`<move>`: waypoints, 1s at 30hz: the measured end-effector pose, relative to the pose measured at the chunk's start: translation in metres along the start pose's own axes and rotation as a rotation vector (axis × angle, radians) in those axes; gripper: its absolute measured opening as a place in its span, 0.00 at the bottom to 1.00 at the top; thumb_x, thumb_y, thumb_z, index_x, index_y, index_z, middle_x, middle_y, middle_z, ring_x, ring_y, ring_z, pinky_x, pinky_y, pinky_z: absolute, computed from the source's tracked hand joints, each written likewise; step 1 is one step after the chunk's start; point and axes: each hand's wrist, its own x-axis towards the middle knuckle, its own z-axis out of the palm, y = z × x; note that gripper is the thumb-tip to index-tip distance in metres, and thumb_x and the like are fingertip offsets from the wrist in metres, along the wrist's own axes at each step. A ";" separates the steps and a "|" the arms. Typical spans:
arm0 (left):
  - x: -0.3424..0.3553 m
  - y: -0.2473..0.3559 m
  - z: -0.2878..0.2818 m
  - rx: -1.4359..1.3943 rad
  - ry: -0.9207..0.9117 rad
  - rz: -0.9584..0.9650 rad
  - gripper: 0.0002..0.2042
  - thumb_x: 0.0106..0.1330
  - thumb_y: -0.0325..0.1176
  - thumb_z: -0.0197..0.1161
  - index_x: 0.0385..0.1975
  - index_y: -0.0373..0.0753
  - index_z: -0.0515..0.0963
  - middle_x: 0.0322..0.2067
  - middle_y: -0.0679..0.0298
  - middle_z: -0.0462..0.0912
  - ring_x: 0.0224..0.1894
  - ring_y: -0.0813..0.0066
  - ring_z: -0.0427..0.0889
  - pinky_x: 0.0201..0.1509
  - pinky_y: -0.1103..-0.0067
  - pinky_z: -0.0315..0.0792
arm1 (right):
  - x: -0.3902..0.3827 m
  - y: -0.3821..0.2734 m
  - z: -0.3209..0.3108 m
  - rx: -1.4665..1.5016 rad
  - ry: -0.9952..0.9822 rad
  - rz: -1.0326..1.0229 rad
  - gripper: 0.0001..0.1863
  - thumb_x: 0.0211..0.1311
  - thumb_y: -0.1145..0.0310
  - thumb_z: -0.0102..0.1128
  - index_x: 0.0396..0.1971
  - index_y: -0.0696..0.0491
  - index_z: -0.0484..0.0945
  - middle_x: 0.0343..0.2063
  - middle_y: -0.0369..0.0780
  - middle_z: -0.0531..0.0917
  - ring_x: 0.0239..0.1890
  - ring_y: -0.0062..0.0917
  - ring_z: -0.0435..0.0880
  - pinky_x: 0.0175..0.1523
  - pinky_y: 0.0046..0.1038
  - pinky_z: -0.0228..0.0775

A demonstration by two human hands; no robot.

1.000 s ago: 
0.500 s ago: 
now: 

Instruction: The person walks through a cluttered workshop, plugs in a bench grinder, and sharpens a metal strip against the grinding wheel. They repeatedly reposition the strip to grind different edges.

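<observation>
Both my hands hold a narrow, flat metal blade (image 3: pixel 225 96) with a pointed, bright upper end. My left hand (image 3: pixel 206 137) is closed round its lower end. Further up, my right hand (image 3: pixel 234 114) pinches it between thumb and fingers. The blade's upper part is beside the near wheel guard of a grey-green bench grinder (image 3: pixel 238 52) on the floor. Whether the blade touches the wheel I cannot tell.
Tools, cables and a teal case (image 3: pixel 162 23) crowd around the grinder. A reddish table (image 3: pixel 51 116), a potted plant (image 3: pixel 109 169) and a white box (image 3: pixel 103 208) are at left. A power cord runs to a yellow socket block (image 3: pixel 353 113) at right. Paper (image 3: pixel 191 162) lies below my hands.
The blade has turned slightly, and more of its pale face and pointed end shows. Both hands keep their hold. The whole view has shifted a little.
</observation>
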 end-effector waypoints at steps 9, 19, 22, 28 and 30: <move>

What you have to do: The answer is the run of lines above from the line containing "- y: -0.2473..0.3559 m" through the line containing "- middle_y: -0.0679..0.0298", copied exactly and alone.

Result of the task:
  - y: -0.2473..0.3559 m
  - z: -0.2878..0.2818 m
  - rx: -1.4359..1.3943 rad
  - ry: -0.9207..0.9117 rad
  - rz: -0.9584..0.9650 rad
  - gripper: 0.0002..0.2042
  - thumb_x: 0.0106..0.1330
  - thumb_y: -0.0325..0.1176
  - thumb_z: -0.0197..0.1161
  - index_x: 0.0385..0.1975
  - index_y: -0.0373..0.0753
  - index_z: -0.0515..0.0963
  - middle_x: 0.0322..0.2067
  - middle_y: -0.0679..0.0298

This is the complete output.